FACT: 71% of Americans surveyed were not sure of or do not recall their LDL (bad cholesterol) levels.
Because high levels of bad cholesterol can contribute to cardiovascular disease, including heart attack and stroke,knowing your levels and talking to a doctor are important to help manage cholesterol and assess the risk of potential cardiac events.
What is Cholesterol?
Cholesterol is a fat-like material in your blood. Your body makes its own cholesterol. When you eat foods that have lots of fat or cholesterol, you can have too much cholesterol in your blood.
When there is too much cholesterol, it builds up in the walls of your arteries. If too much cholesterol builds up, the arteries become narrowed and blood flow to the heart is slowed down or blocked.
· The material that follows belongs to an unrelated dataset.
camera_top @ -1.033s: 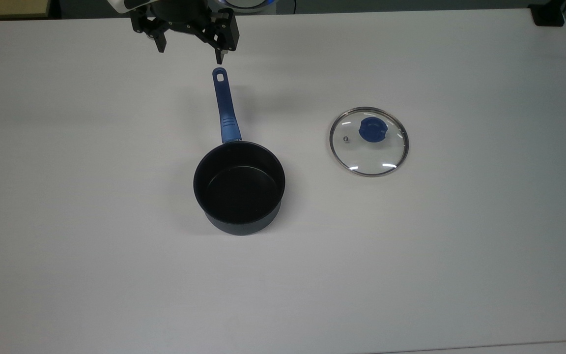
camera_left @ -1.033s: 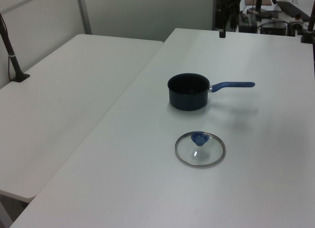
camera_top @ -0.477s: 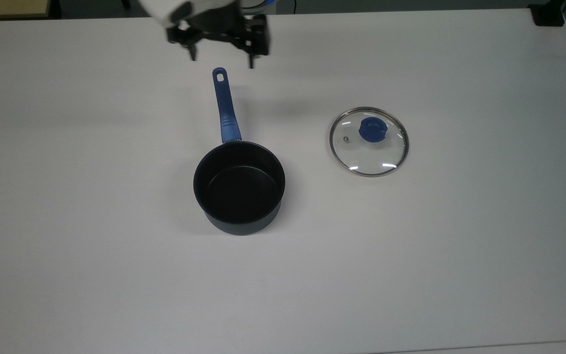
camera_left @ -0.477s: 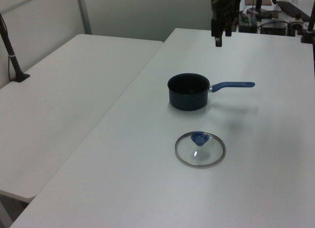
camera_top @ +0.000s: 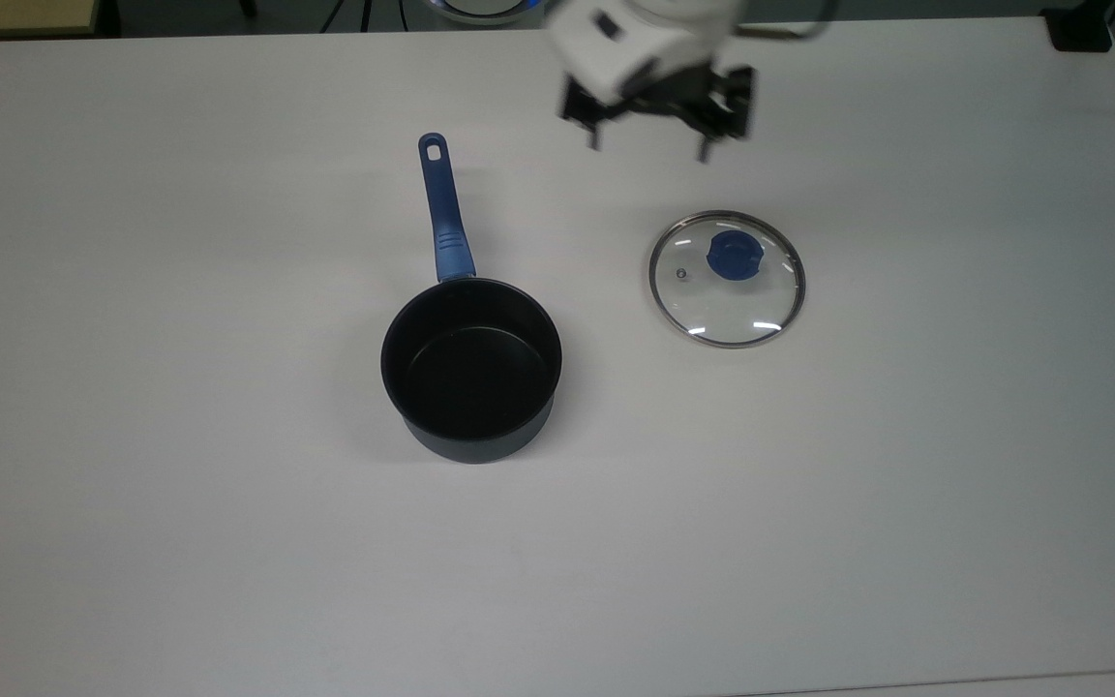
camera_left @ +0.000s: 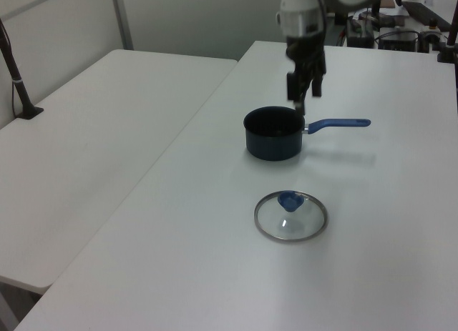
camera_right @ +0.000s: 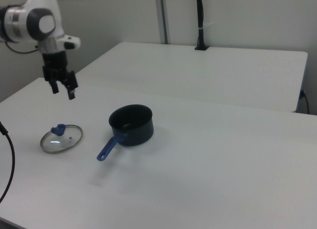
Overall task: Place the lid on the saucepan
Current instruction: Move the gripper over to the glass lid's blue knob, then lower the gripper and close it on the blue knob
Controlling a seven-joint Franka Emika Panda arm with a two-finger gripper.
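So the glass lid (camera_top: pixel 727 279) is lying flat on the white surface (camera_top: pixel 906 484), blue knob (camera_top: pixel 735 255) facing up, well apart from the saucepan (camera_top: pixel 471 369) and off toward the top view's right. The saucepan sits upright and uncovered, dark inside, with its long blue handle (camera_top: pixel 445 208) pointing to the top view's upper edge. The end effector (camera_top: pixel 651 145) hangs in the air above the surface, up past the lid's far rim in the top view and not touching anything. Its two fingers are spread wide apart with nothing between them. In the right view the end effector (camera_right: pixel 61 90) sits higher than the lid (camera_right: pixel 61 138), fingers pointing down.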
The blood carries oxygen to the heart, and if enough blood and oxygen cannot reach your heart, you may suffer chest pain. If the blood supply to a portion of the heart is completely cut off by a blockage, the result is a heart attack.
The Good and Bad of Cholesterol
HDL (high-density lipoprotein) is “GOOD” cholesterol
- HDL helps keep cholesterol from building up in the arteries
- Protects against heart disease
LDL (low-density lipoprotein) is “BAD” cholesterol
- LDL causes the build up or blockages in arteries, increasing your risk of heart disease and stroke
- Can cause heart disease
- Triglycerides are another type of fat, and they’re used to store excess energy from your diet.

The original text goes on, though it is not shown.